I can't speak on the performance difference between libxml and cheerio, but jsdom seems to be way slower than cheerio. So maybe that's what he means with lightweight.

matthewmueller · on April 6, 2015

If you need request delays, executing JS on the page, pagination or deep object schemas, you may also consider x-ray: https://github.com/lapwinglabs/x-ray

lintuxvi · on April 5, 2015

Can this run js live on the page?

arielm · on April 6, 2015

There are other ways to run live js on a page. It just has to do with how you load the pages. If it's just an http request to get the body it won't work, but using a headless browser will do the trick just fine, and without too much async headache.

rc0x03 · on April 6, 2015

Maybe in the future by implementing a basic DOM structure.
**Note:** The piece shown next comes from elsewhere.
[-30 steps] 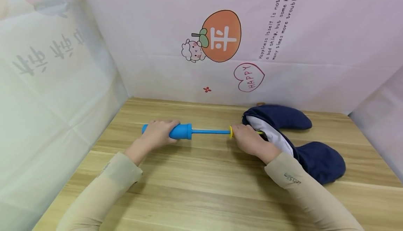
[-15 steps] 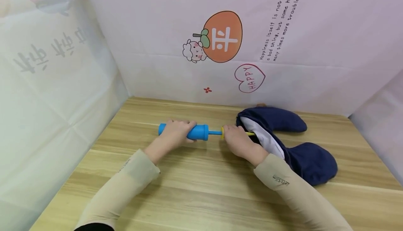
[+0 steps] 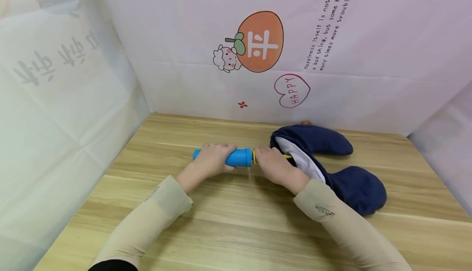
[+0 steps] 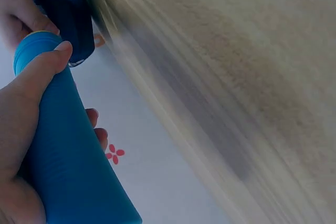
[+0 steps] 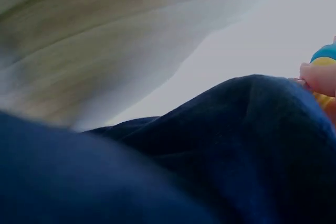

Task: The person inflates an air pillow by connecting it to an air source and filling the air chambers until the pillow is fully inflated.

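A blue pump [image 3: 240, 158] runs from 9 to 3 o'clock over the table [image 3: 236, 230], its barrel close against its yellow collar [image 3: 253, 156]. The left hand [image 3: 212, 160] wraps around the barrel; the right hand [image 3: 275, 165] grips the yellow end, its tip [image 3: 287, 156] at the opening of a navy curved pillow [image 3: 359, 189]. Whether it is plugged in cannot be told. The pillow rests at 3 o'clock, white lining [image 3: 299, 156] showing; a printed cloth [image 3: 184, 90] hangs toward 12 o'clock.

Bright head view, dimmer wrist views with blurred tabletop [image 4: 236, 56]
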The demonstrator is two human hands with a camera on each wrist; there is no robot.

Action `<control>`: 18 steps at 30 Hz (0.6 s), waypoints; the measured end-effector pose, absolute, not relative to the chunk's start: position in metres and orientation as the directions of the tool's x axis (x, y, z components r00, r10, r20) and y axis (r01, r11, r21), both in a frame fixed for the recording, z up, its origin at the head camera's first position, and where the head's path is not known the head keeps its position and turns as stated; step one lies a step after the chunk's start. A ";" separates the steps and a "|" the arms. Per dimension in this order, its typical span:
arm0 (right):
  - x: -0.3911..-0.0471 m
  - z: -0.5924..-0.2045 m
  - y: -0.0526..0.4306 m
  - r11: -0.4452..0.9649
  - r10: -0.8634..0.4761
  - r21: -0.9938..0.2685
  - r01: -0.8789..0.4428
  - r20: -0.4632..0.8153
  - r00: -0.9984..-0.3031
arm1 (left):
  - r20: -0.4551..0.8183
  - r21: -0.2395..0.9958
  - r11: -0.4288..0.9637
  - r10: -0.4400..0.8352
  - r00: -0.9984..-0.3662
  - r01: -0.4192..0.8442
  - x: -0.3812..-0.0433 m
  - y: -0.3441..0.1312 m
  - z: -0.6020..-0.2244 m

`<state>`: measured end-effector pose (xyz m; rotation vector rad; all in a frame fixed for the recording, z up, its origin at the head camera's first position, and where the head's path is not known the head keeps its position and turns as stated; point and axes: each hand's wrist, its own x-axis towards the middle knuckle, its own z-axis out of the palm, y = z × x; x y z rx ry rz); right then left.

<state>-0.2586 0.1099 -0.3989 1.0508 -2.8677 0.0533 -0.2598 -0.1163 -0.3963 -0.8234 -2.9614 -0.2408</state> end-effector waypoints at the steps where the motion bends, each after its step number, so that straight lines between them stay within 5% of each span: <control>1: -0.259 -0.398 0.115 0.759 -0.648 0.005 -0.651 0.100 -0.755 | 0.092 0.154 0.845 0.504 -0.859 0.512 -0.260 -0.117 -0.396; 18: -0.268 -0.392 0.142 0.746 -0.665 0.096 -0.659 0.170 -0.727 | 0.133 0.135 0.866 0.465 -0.875 0.481 -0.254 -0.136 -0.392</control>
https://github.com/rc0x03/node-osmosis/issues/4

aikah · on April 6, 2015

nope, you need something like PhantomJS for that.

dijs · on April 6, 2015

I wrote something similar https://github.com/dijs/parsz

jlas · on April 5, 2015

Scraping in Node.js is just not worth it. IMHO the asynchronicity really gets in the way of building a scraper.

watson · on April 6, 2015

I don't know about libxml, but normally you'd not need to do any I/O once you've gotten hold of the raw HTML - so there should be no need for callbacks. E.g. with cheerio you can parse HTML synchronously.

_RPM · on April 5, 2015

"Fast: uses libxml C bindings" Where exactly are these located?

watson · on April 5, 2015

He depends on the module named libxmljs, which contain the C code: https://github.com/polotek/libxmljs

curiousjorge · on April 6, 2015

why you would write web scraper using asynchronous javascript beats me. what is the gain?

richmarr · on April 7, 2015

the ability to scrape/crawl pages with interactive elements without writing tons of threading code, or limiting your crawl rate to the number of threads you can handle.